* PROBLEM REQUIREMENTS
Search the listing for the word "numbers" and return each line that contains it.

* SOURCE MATERIAL

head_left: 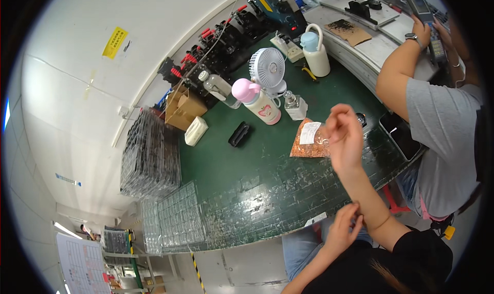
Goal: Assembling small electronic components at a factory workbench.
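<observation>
My right hand (345,134) is raised over the right part of the green workbench, its fingers loosely curled, slightly blurred and holding nothing. Beside it, partly covered by it, lies a clear plastic bag (311,149) of small copper-coloured parts with a white label (309,132). My left hand (343,227) rests against my right forearm (373,206) near the bench's front edge. Its bent fingertips touch the skin, with no object seen in them. A dark phone (400,135) lies right of my right hand.
On the green workbench (247,186) stand a pink-lidded bottle (265,109), a white fan (268,70), a small glass bottle (296,108) and a black holder (239,134). Stacked trays (152,155) are at left. A co-worker in a grey shirt (442,139) holds a handheld device (421,8) at right.
</observation>
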Demonstrator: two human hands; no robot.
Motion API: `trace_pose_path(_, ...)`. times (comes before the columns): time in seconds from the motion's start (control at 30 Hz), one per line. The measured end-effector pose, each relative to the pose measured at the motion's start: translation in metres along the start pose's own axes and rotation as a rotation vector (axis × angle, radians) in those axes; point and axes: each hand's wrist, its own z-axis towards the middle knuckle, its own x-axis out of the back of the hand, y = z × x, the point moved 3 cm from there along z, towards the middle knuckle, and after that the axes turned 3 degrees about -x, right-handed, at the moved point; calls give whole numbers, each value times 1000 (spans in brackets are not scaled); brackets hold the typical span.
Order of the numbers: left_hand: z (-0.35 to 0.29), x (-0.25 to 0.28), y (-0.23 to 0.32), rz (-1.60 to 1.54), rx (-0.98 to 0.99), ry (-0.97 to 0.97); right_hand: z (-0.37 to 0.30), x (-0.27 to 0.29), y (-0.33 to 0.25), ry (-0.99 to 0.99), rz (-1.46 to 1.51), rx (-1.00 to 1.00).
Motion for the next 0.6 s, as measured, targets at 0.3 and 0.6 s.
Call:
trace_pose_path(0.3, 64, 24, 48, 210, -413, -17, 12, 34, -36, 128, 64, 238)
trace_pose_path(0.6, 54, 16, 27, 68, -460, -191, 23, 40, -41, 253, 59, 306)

* WRITTEN SOLUTION
Motion API: `trace_pose_path(_, ...)`. times (comes before the columns): time in seconds from the motion's start (control at 30 Hz), one per line. The measured end-effector pose, each relative to the pose measured at the motion's start: translation in metres along the start pose's own axes and rotation as a rotation vector (axis × angle, radians) in those axes; point and axes: each hand's wrist, its own z-axis towards the middle knuckle, its own x-axis out of the back of the hand, y = z × x, the point moved 3 cm from there along z, towards the middle knuckle, and after that the axes turned 3 degrees about -x, right-handed, at the moved point; calls give whole numbers, each value times 1000 (spans in brackets are not scaled); brackets hold the typical span.
Order of the numbers: left_hand: z (-0.35 to 0.29), x (-0.25 to 0.28), y (-0.23 to 0.32), rz (-1.60 to 1.54), rx (-0.98 to 0.99), ry (-0.97 to 0.97); right_hand: z (-0.37 to 0.30), x (-0.27 to 0.29), y (-0.33 to 0.25), ry (-0.99 to 0.99), rz (-1.46 to 1.51), rx (-1.00 to 1.00).

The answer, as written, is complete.